When the minister wants to frighten his congregation he draws a picture of Infidelity. The Infidel has been used for years to scare weak-minded persons into accepting Christianity. Outwardly the Infidel is painted like a man, but the world is warned not to trust to appearances, for the Infidel is not what he looks to be; he is “a fiend in human shape” he is “a moral monster,” and a mirror in which everything bad and vicious can see its face.
We do not wonder that a minister paints the Infidel in black. He has hurt the minister’s business, and so must suffer for what he has done. But we do wonder that so large a part of the world is frightened at the word “Infidelity.”
It is a fact that an Infidel would never be known if he himself did not disclose his character. To conceal his Infidelity he has only to keep still, to hide behind silence.
Infidelity is nothing more or less than intellectual fidelity, and an Infidel is a man too honest to disguise his real thoughts and convictions. Had the Infidel not been honest he would still be in the Church, a hypocrite, to be sure, but this could not affect his religious status at all. Intellectual and moral uprightness is the distinguishing characteristic of modem Infidelity. The modem Infidel trusts his brain and his heart; he accepts as true what appeals to his reason, and makes known his convictions as though to conceal them were a vice or a crime.
The Infidel gains nothing by avowing his convictions; on the contrary, he is condemned for making them known. The Christian presumes upon the right to damn Infidels here and to teach that God will damn them hereafter.
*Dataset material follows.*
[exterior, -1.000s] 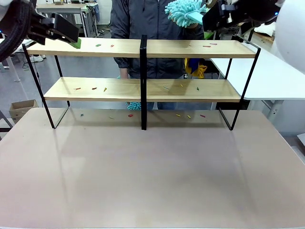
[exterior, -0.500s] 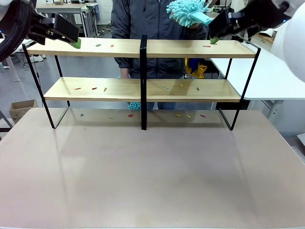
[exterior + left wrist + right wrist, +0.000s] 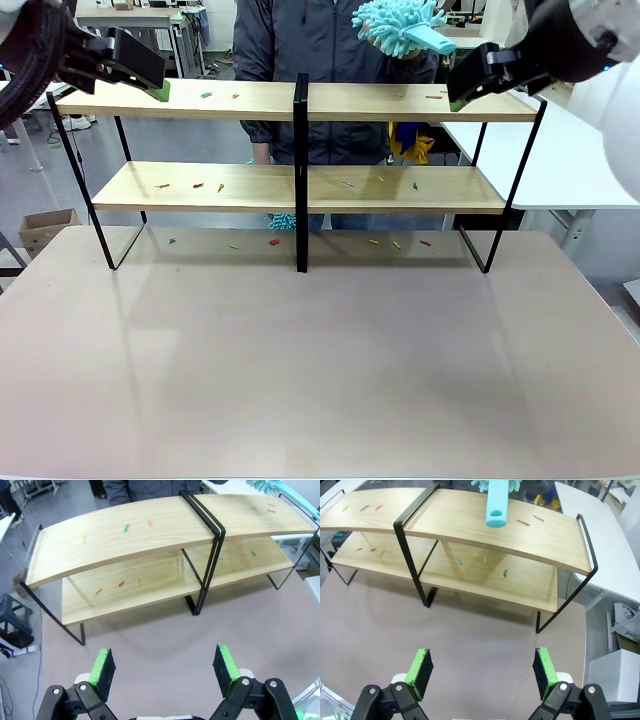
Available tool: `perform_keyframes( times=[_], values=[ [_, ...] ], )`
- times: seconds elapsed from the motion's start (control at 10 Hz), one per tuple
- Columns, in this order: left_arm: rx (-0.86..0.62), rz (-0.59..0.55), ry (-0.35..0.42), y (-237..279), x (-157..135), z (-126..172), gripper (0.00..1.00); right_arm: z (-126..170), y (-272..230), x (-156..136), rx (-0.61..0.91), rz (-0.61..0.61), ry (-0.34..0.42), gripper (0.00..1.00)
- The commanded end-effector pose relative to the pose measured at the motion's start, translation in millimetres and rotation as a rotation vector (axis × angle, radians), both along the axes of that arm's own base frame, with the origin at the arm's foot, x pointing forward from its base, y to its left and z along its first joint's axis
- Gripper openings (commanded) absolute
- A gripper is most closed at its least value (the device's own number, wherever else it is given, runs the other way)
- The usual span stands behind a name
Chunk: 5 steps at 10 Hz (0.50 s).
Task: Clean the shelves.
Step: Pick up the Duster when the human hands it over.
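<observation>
Sitting at the table's (image 3: 320, 370) far edge: one shelves (image 3: 250, 99) unit, two tiers. Left gripper (image 3: 165, 662) at its top-left end, right gripper (image 3: 482, 667) at its top-right end, both spread wide, empty. One teal duster (image 3: 400, 25), held by the person (image 3: 300, 40), above the top tier right of the post. Several coloured scraps (image 3: 198, 186) on both tiers, more on the table beneath.

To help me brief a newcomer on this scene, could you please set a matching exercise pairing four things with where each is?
Things: 1 left gripper; 2 right gripper; 3 teal duster; 4 coloured scraps.
Places: A above the top board; B on both boards of the shelves; C top board's left end; D top board's right end.
Pairs: 1-C; 2-D; 3-A; 4-B.
</observation>
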State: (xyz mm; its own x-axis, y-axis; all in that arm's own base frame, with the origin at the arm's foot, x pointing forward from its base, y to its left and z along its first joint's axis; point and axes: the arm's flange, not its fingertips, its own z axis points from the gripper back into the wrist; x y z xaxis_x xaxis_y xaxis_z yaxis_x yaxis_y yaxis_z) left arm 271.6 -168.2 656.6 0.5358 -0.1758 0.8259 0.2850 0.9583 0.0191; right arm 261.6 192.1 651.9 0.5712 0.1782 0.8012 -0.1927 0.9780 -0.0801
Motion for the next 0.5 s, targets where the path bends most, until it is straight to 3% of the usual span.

It is in the face of a fate, in many instances cruel, that a man acknowledges that his honest thoughts, his honest convictions place him in antagonism to the popular faith, and yet he is denounced, rather than praised, for his brave action.
Infidelity is the proof of an honest man. Hypocrisy cannot hide in its shadow. Every man in the Christian church may be a hypocrite, a knave, a pretender professing its faith, while laughing inwardly at its foolish superstitions, but every man who espouses Infidelity must reveal his true character, must show exactly what he is.
A dishonest or hypocritical Infidel is an impossibility. There is nothing to be gained, but much to be lost, by confessing one’s disbelief of the Christian dogmas. It is the man who prizes self- respect above the world’s approval who takes the fate of Infidelity – be it what it may.